# [TASK PROMPT]
Take the lines from the one with "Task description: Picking" through the end of the material below and repeat them exactly, dropping every picture.

----

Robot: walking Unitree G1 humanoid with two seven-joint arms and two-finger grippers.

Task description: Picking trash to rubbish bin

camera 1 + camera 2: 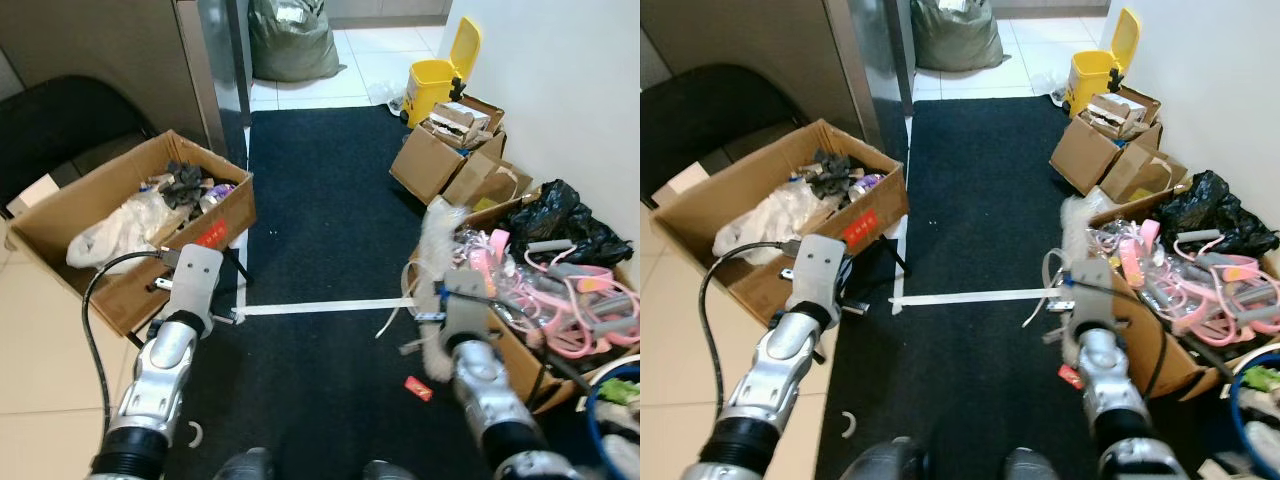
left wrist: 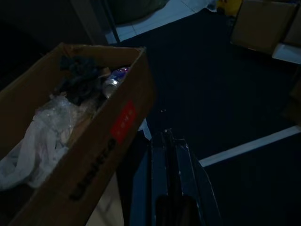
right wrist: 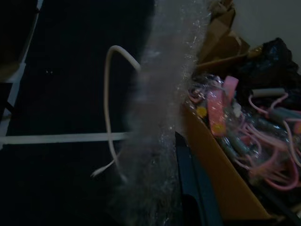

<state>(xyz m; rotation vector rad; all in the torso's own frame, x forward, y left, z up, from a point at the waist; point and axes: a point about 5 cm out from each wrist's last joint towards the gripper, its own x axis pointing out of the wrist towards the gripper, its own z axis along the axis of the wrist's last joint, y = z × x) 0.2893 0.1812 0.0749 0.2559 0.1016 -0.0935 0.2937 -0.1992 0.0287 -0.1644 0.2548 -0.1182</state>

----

# [COMPLETED EXERCISE]
Task description: Picking trash to rubbish bin

camera 1 + camera 2: 
left wrist: 
right wrist: 

<state>(xyz m; rotation vector rad; all in the torso's own frame, x forward, y left, z up, from a point at the waist; point and axes: a point about 5 cm out from each wrist's last joint towards the gripper, its own x axis pointing out of the wrist towards the gripper, its own z axis along the axis of the wrist's last joint, y = z × x) 0.2893 0.1812 0.0749 0.2559 0.1016 -0.0935 0.2937 -0.1992 0.0287 -0.1644 0.2548 -0.1182</state>

The answer requires no additions.